→ Problem description
Copy exactly the lines from the start of the data below through the one that carries "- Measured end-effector", and only those.

→ Given information
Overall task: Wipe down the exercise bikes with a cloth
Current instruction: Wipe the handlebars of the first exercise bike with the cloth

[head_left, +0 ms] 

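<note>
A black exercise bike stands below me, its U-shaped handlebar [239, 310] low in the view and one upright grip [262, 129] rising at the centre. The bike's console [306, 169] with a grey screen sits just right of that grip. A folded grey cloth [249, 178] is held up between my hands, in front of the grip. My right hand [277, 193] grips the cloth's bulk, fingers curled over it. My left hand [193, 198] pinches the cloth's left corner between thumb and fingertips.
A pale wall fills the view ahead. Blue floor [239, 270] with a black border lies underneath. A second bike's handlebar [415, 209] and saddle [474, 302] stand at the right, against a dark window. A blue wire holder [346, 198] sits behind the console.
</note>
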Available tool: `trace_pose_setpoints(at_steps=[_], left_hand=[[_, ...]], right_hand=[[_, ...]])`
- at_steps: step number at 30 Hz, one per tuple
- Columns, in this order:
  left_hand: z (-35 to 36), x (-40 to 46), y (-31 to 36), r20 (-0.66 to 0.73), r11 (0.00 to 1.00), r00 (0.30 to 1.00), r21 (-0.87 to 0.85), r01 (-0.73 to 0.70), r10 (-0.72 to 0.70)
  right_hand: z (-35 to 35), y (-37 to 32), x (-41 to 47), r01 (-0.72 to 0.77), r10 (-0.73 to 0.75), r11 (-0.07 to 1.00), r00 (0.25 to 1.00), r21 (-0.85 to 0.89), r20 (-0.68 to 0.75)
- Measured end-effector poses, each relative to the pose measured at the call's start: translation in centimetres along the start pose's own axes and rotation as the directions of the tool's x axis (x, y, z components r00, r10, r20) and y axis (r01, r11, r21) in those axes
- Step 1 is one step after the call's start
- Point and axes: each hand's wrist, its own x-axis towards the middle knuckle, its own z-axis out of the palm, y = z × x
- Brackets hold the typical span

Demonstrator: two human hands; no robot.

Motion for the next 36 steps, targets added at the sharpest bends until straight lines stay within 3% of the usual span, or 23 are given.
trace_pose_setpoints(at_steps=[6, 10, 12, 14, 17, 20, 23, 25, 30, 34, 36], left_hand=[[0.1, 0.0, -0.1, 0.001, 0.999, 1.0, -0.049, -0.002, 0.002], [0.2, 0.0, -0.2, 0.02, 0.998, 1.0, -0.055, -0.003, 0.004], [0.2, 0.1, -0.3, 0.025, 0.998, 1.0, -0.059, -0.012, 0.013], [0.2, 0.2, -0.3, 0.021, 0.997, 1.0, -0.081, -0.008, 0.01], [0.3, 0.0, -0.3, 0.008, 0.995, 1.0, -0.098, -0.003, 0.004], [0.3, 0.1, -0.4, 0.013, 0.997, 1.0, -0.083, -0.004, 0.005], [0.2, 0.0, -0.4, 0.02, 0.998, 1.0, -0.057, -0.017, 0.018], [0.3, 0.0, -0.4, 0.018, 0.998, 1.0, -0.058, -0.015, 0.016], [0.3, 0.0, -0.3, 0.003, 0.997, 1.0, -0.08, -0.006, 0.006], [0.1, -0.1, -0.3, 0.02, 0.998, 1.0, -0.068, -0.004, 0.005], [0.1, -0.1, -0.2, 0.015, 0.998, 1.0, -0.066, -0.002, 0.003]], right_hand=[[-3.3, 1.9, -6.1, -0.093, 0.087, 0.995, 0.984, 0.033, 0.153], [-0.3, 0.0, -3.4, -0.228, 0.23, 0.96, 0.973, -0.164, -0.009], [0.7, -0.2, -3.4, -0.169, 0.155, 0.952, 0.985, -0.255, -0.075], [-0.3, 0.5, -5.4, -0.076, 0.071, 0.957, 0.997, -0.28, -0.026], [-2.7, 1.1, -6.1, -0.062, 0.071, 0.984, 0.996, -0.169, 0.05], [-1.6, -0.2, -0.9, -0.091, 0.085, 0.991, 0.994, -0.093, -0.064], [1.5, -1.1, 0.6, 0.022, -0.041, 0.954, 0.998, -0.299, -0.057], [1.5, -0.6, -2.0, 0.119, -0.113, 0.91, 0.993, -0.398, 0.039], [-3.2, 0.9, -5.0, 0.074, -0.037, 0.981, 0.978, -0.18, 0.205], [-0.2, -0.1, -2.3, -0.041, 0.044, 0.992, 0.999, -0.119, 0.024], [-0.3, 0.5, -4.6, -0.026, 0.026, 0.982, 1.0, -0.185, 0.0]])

→ Solution to this exercise
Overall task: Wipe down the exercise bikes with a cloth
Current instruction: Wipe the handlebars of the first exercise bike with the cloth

[head_left, +0 ms] 

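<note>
A black exercise bike stands below me, its U-shaped handlebar [239, 310] low in the view and one upright grip [262, 129] rising at the centre. The bike's console [306, 169] with a grey screen sits just right of that grip. A folded grey cloth [249, 178] is held up between my hands, in front of the grip. My right hand [277, 193] grips the cloth's bulk, fingers curled over it. My left hand [193, 198] pinches the cloth's left corner between thumb and fingertips.
A pale wall fills the view ahead. Blue floor [239, 270] with a black border lies underneath. A second bike's handlebar [415, 209] and saddle [474, 302] stand at the right, against a dark window. A blue wire holder [346, 198] sits behind the console.
</note>
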Available tool: `trace_pose_setpoints(at_steps=[_], left_hand=[[_, ...]], right_hand=[[_, ...]])`
- at_steps: step number at 30 Hz, one per tuple
- Columns, in this order:
  left_hand: z (-35 to 36), x (-40 to 46), y (-31 to 36), r20 (-0.66 to 0.73), r11 (0.00 to 1.00), r00 (0.30 to 1.00), r21 (-0.87 to 0.85), r01 (-0.73 to 0.70), r10 (-0.72 to 0.70)
  right_hand: z (-35 to 35), y (-37 to 32), x (-41 to 47), r01 (-0.72 to 0.77), r10 (-0.73 to 0.75), r11 (-0.07 to 1.00), r00 (0.25 to 1.00), r21 (-0.85 to 0.89), r20 (-0.68 to 0.75)
- Measured end-effector poses, each relative to the pose measured at the call's start: translation in centimetres along the start pose's own axes and rotation as the directions of the tool's x axis (x, y, z components r00, r10, r20) and y axis (r01, r11, r21) in those axes

The exercise asks for nothing more than this.